● **EXERCISE PROMPT**: Write out, from the entries below, exactly the lines that run between the lines holding "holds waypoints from" and "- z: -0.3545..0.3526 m", inclusive, and stop there.

====

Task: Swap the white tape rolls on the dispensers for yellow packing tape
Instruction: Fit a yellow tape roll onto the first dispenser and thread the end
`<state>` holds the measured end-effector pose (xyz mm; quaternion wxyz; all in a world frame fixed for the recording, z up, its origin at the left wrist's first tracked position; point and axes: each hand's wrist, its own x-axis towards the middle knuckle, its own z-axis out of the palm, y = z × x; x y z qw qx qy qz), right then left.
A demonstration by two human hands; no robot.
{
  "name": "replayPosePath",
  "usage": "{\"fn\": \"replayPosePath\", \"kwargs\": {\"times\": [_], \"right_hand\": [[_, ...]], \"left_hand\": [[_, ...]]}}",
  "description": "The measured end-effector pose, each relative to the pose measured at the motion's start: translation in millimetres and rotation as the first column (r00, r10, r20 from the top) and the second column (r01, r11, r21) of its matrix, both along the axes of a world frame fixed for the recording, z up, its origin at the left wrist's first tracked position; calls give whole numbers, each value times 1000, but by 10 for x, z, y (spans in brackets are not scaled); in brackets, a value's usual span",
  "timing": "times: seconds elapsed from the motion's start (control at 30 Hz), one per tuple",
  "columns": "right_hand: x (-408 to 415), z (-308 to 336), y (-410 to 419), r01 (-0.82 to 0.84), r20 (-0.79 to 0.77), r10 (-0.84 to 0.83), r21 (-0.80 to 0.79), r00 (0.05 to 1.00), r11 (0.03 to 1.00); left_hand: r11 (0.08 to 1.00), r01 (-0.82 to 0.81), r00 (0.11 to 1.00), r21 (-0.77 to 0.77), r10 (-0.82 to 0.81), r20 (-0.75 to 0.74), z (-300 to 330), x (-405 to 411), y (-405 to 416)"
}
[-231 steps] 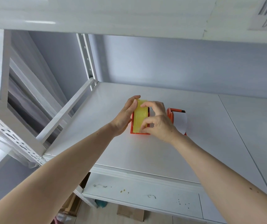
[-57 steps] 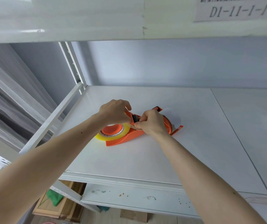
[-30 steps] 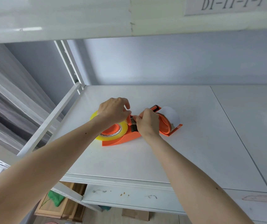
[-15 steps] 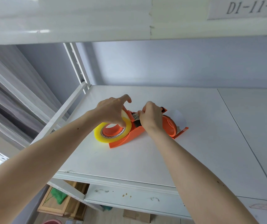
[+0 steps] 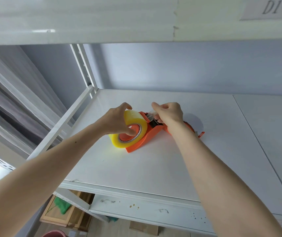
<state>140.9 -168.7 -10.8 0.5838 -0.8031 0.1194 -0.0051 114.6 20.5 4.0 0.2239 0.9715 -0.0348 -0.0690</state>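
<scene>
I have the yellow roll (image 5: 131, 129) seated on the hub of the orange dispenser (image 5: 141, 140), which lies on its side near the middle of the white shelf (image 5: 136, 170). My left hand (image 5: 118, 121) is curled round the roll, thumb on its near face by the core and fingers over the far rim, so it steadies roll and dispenser together. My right hand (image 5: 168, 114) pinches the free tape end (image 5: 151, 115) just right of the roll, above the black roller at the dispenser's mouth.

I judge the roll to be light but firm. Its wound body is stiff and its outer face glossy, so it could slip under a loose hold; holding it across the rim and core as now looks the sound way. The loose end is the delicate part: thin, limp and sticky on one side, likely to fold on itself or cling to my fingers. It should be held by its very tip and kept taut.

A second dispenser (image 5: 190, 128) lies behind my right wrist, largely hidden; I cannot tell what tape it carries.
</scene>
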Motion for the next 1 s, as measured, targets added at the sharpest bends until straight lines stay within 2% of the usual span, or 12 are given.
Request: {"fn": "replayPosePath", "kwargs": {"times": [0.13, 0.27, 0.43, 0.6, 0.77, 1.0], "right_hand": [[-27, -26, -22, -30, -39, 28, -49, 999, 998], [-13, -66, 38, -52, 71, 66, -193, 995, 980], [22, -111, 139, -130, 43, 145, -253, 988, 959], [60, -131, 129, -191, 55, 211, -250, 976, 949], [84, -98, 142, -213, 79, 240, -258, 968, 942], [163, -65, 167, -113, 121, 152, -282, 981, 953]], "left_hand": [[972, -107, 986, -211, 75, -150, 16, 42, 20], [937, -184, 953, -297, 97, -285, 50, 109, 72], [774, -370, 838, -514, 39, -544, 25, 158, 104], [759, -372, 842, -535, 33, -539, -36, 163, -51], [561, -435, 798, -704, -123, -590, -82, 79, -127], [427, -452, 802, -784, -192, -566, -211, 18, -143]]}}
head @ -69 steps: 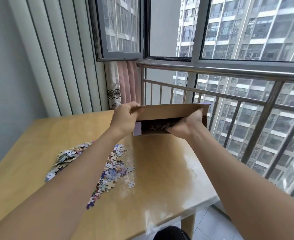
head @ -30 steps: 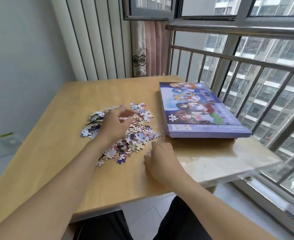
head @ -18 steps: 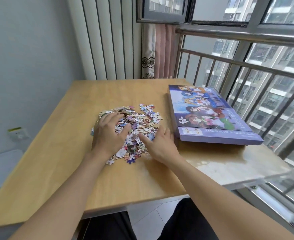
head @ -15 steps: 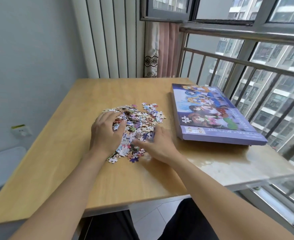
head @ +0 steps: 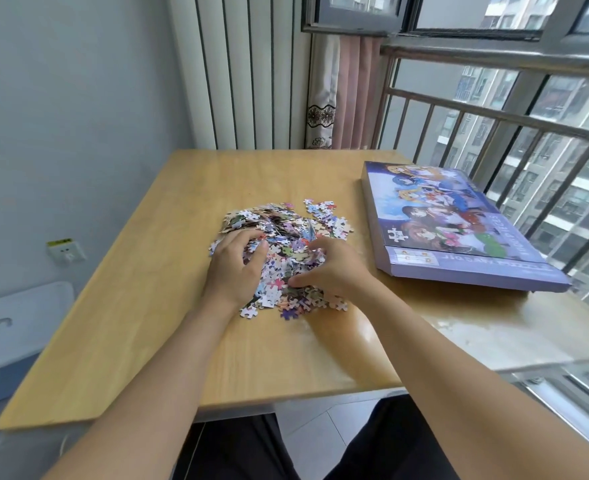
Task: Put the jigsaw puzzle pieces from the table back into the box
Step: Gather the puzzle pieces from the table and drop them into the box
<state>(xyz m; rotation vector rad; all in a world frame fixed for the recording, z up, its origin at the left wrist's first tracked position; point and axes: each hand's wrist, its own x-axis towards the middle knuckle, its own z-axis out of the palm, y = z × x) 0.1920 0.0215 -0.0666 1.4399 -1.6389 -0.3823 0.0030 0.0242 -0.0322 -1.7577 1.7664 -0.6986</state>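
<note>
Both hands, left hand (head: 235, 268) and right hand (head: 331, 271), curl into the heap of puzzle pieces (head: 282, 251) mid-worktop (head: 147, 306), scooping from either side. Beside it the box (head: 459, 226) lies flat and looks closed, so a loose double handful may spill pieces in transit.

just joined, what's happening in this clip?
A person is gathering a heap of small multicoloured jigsaw puzzle pieces on a light wooden table. The left hand and right hand rest on the heap from either side, fingers curled into the pieces as if scooping them together. The flat purple cardboard puzzle box lies closed on the table to the right, apart from the heap. No pieces are visibly going into it yet.
</note>
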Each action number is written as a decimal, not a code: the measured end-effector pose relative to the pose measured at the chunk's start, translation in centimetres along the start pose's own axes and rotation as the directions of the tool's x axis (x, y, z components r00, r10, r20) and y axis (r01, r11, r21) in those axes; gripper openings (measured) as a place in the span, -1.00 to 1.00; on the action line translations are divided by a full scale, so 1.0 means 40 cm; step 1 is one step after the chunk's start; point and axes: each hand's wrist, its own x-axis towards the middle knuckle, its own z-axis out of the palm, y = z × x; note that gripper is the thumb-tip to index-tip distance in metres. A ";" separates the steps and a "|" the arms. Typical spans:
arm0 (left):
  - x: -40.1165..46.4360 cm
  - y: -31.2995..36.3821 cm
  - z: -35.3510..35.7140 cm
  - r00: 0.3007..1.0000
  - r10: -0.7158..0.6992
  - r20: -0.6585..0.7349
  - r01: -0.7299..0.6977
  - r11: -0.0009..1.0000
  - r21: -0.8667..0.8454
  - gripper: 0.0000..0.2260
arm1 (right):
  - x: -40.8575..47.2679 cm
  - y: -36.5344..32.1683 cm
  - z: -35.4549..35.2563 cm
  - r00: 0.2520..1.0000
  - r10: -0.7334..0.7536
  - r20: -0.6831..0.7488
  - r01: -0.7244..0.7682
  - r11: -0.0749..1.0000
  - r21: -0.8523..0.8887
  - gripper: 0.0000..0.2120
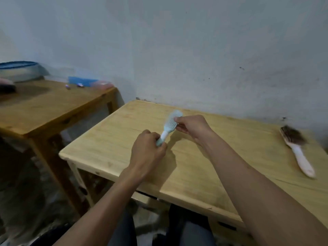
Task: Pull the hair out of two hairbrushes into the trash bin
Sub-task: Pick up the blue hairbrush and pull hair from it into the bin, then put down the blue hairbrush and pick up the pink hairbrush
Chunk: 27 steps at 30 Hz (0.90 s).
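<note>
My left hand (150, 148) grips the handle of a small light-blue hairbrush (170, 123), held just above the pale wooden table (186, 166) with its bristle face up. My right hand (190, 126) pinches at the brush head's right side with its fingertips. I see no hair on this brush. A pink hairbrush (296, 148) lies at the table's right side, its head matted with dark brown hair and its handle pointing toward me. No trash bin is in view.
A darker wooden table (53, 107) stands to the left, a gap apart, carrying a blue-rimmed basin (19, 70), a blue box (82, 80), a pink case and small bits. A grey wall runs behind both tables. My knees show below the front edge.
</note>
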 end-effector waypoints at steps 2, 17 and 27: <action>0.031 0.015 0.041 0.999 0.008 0.053 -0.007 1.000 -0.005 -0.83 | 0.024 0.004 -0.039 0.998 0.025 -0.056 -0.025 1.000 0.005 -0.77; 0.310 0.025 0.237 0.974 0.039 0.222 -0.046 0.999 0.025 -0.77 | 0.295 -0.032 -0.084 0.981 0.055 -0.184 -0.090 0.978 -0.189 -0.80; 0.368 0.025 0.303 0.978 0.059 0.201 -0.061 0.998 0.005 -0.73 | 0.382 -0.008 -0.107 0.962 -0.006 -0.274 -0.083 0.947 -0.312 -0.73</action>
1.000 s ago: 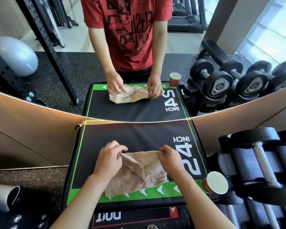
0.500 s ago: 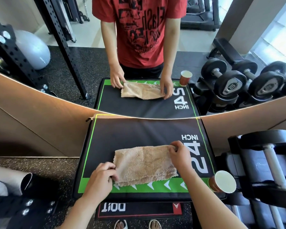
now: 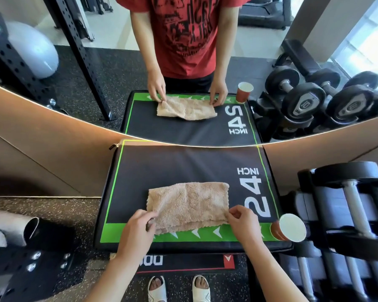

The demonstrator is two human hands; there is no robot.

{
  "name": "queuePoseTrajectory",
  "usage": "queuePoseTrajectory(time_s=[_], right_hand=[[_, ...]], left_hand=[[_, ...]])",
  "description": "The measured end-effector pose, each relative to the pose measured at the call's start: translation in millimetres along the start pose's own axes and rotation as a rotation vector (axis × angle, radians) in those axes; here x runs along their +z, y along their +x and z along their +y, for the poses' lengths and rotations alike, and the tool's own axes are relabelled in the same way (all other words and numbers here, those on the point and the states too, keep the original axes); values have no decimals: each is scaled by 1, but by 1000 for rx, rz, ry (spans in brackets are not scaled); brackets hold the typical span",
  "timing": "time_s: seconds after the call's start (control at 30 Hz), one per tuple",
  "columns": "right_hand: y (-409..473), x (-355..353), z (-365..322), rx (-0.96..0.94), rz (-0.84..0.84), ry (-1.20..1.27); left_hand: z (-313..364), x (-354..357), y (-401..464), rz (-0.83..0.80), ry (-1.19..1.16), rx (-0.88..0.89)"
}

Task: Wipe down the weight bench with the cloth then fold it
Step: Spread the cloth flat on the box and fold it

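A beige fluffy cloth (image 3: 188, 204) lies folded into a flat rectangle on the black padded bench top (image 3: 172, 166), which has a green border and "24 INCH" printed at its right. My left hand (image 3: 138, 229) pinches the cloth's near left corner. My right hand (image 3: 241, 221) pinches the near right corner. Both near corners overlap the green strip at the front edge.
A red paper cup (image 3: 289, 228) stands at the bench's front right corner, close to my right wrist. Black dumbbells on a rack (image 3: 347, 205) fill the right side. A wall mirror (image 3: 183, 68) behind the bench reflects the scene. A metal tube (image 3: 11, 227) lies at the left.
The cloth went from a crumpled, half-folded shape to a flat rectangle. Both hands moved from its far edge back to the near corners, the left first, then the right.
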State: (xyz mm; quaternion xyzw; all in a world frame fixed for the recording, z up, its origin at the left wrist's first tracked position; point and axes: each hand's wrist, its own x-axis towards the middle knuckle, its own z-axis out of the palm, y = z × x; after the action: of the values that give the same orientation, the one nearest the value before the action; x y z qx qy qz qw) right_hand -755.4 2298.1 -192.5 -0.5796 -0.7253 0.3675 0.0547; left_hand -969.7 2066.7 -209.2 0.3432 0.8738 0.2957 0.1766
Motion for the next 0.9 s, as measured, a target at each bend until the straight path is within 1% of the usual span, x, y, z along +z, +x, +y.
queuePoseTrajectory(time_s=[0.13, 0.27, 0.37, 0.43, 0.47, 0.57, 0.6, 0.67, 0.77, 0.9], right_hand=[[1, -1, -5, -23, -47, 27], [5, 4, 1, -75, -39, -68], [8, -6, 7, -45, -63, 26], [9, -14, 14, -39, -110, 63], [9, -17, 18, -34, -131, 58], [9, -24, 25, -6, -175, -118], [9, -24, 25, -16, -163, -184], [8, -22, 17, -70, -82, -227], [15, -11, -1, -149, 44, -182], [37, 3, -19, -102, 81, -85]], left_hand=[[-4, 4, 0, 31, -68, 4], [-5, 0, 3, 109, -188, -17], [-5, -8, 5, 155, -247, -59], [-7, -12, 4, 111, -242, -94], [-8, -12, 3, 59, -221, -109], [-9, -13, -1, -124, -91, -143], [-8, -14, -1, -130, -67, -153], [-4, -16, 4, -62, -74, -175], [7, -16, 19, 49, -84, -175], [12, -4, 47, 87, -86, -211]])
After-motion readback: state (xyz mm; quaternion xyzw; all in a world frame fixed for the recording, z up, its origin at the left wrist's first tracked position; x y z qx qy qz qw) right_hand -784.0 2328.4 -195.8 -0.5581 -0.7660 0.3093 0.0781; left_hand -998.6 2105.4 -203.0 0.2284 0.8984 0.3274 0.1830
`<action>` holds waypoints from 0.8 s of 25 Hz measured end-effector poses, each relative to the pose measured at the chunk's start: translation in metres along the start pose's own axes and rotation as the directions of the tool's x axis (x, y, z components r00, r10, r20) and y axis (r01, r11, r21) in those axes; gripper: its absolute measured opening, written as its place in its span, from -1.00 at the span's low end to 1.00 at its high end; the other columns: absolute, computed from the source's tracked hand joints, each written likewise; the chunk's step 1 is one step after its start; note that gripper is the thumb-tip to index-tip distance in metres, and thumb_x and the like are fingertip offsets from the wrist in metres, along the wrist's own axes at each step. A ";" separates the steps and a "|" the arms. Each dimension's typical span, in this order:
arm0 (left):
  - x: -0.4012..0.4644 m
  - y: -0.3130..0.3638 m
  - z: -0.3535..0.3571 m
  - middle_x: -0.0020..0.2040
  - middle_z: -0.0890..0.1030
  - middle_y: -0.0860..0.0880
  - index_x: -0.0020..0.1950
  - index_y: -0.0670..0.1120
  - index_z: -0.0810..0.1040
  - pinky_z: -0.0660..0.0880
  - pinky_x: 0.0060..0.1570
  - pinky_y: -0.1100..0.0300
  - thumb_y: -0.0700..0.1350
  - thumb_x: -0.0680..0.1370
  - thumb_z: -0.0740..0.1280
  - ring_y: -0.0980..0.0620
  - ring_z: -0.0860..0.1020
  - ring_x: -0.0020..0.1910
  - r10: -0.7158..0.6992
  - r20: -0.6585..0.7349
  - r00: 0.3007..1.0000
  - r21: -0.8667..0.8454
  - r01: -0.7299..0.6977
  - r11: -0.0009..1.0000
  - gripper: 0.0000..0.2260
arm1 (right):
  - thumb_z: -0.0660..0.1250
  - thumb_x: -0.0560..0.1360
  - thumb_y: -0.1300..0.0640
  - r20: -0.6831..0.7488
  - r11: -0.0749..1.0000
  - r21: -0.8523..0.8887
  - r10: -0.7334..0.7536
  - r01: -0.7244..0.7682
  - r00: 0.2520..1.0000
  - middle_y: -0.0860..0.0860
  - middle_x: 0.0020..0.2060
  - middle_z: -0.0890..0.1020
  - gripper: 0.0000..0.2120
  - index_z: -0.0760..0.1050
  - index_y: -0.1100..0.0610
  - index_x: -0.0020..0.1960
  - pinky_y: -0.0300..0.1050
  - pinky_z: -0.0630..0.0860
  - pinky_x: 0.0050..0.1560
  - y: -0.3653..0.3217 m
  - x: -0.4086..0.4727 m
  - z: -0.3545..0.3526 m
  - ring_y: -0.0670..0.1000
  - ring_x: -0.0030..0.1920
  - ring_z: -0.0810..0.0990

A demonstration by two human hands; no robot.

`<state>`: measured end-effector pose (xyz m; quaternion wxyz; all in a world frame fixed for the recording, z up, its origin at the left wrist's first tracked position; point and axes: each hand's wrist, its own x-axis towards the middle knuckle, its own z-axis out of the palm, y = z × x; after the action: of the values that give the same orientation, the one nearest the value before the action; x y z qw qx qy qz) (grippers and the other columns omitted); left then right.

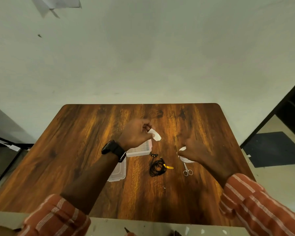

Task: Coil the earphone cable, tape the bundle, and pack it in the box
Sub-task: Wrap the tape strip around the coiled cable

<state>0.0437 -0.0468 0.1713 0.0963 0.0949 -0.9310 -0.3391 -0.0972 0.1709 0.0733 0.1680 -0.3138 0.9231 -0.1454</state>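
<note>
my L hand [134,133] pinches white tape strip [155,134] | my R hand [194,150] grips white tape roll [184,156] | coiled black earphone cable [157,167] between, on brown wooden table [75,142], near small steel scissors [187,171]

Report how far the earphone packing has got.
Done: the earphone cable lies coiled on the table, beside the scissors. In hand: the left hand pinches a white piece of tape; the right hand holds the tape roll. Left: taping the bundle and packing it into the open clear box.
</note>
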 end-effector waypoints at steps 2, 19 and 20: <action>-0.011 -0.002 0.011 -0.17 0.65 0.07 -0.03 -0.15 0.66 0.48 -0.29 0.42 -0.21 0.46 0.47 0.25 0.58 -0.29 -0.088 0.026 0.996 -0.220 0.092 0.971 -0.89 | 0.46 0.37 -0.01 0.093 0.984 0.139 0.102 -0.114 0.990 0.07 -0.23 0.64 -0.78 0.55 0.14 -0.19 0.07 0.58 -0.10 0.020 0.013 0.024 0.09 -0.18 0.63; -0.008 -0.005 0.052 -0.25 0.68 -0.06 0.14 -0.19 0.57 0.43 -0.25 0.23 -0.26 0.46 0.45 0.13 0.43 -0.44 -0.415 0.398 0.818 -0.685 0.566 0.459 -0.74 | 0.46 0.48 0.06 -0.630 0.805 -0.138 -0.521 0.577 0.576 0.08 0.29 0.56 -0.63 0.57 0.10 0.26 0.00 0.36 0.31 -0.038 -0.025 0.011 0.08 0.38 0.44; -0.004 -0.005 0.052 -0.26 0.68 -0.05 0.17 -0.19 0.55 0.44 -0.26 0.23 -0.27 0.48 0.42 0.13 0.43 -0.44 -0.410 0.428 0.806 -0.679 0.586 0.443 -0.73 | 0.47 0.48 0.11 -0.632 0.787 -0.140 -0.538 0.601 0.558 0.06 0.25 0.59 -0.74 0.63 0.08 0.16 0.03 0.38 0.27 -0.036 -0.022 0.007 0.09 0.36 0.46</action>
<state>0.0354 -0.0176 0.1284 -0.0709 0.2785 -0.6187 -0.7312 -0.0585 0.1563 0.0858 -0.1999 -0.5174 0.7629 -0.3321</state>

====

● **RESPONSE TO THIS EXERCISE**:
`<action>` holds waypoints from 0.8 s of 25 Hz measured end-effector poses, each relative to the pose measured at the chunk's start: translation in metres along the start pose's own axes and rotation as the directions of the tool's x axis (x, y, z components r00, r10, r20) and y axis (r01, r11, r21) in those axes; gripper: its absolute measured opening, written as its place in its span, from -1.00 at the span's low end to 1.00 at its high end; the other columns: absolute, computed from the source's tracked hand joints, each written likewise; the chunk's step 1 is one step after its start; note that gripper is the thumb-tip to index-tip distance in metres, and thumb_x and the like are fingertip offsets from the wrist in metres, along the wrist's own axes at each step. A ";" separates the steps and a "|" the arms. Each dimension's typical span, in this order:
arm0 (left):
  - x: -0.4012..0.4644 m
  - y: -0.3130..0.3638 m
  - z: -0.3535..0.3571 m
  - middle_x: -0.0020..0.2040
  - middle_z: -0.0890..0.1030
  - middle_y: -0.0860..0.0880
  - index_x: -0.0020..0.1950
  - index_y: -0.0670..0.1120
  - index_z: -0.0810..0.1040
  - pinky_z: -0.0660..0.0880
  - pinky_x: 0.0060..0.1570
  - pinky_y: -0.1100..0.0300
  - thumb_y: -0.0700..0.1350
  - thumb_x: -0.0680..0.1370
  - thumb_z: -0.0740..0.1280
  - ring_y: -0.0980..0.0620
  - ring_z: -0.0860..0.1020
  - ring_x: -0.0020..0.1910
  - r10: -0.7158..0.6992
  - r20: -0.6585..0.7349
  - r00: 0.3007..1.0000
  - r21: -0.8667..0.8454
  - r01: -0.7299..0.6977
  - r11: -0.0009..1.0000
  - gripper: 0.0000..0.2260
arm1 (right):
  - thumb_z: -0.0660..0.1250
  - thumb_x: -0.0560..0.1360
  - thumb_y: -0.1300..0.0640
  - r20: -0.6831..0.7488
  - r11: -0.0749..1.0000
  - r21: -0.8523..0.8887
  - r10: -0.7334..0.7536
  - r01: -0.7244..0.7682
  - r00: 0.2520..1.0000
  - middle_y: -0.0860..0.0860
  - middle_x: 0.0020..0.2060
  - middle_z: -0.0890..0.1020
  - gripper: 0.0000..0.2120
  - index_z: -0.0760..0.1050
  - index_y: -0.1100..0.0610
  - index_x: -0.0020..0.1960
  - pinky_y: -0.0300..0.1050
  - pinky_z: -0.0630..0.0860
  - pinky_x: 0.0050..0.1560
  - y: -0.3653..0.3217 m
  - x: -0.4086..0.4727 m
  - z: -0.3545..0.3526 m

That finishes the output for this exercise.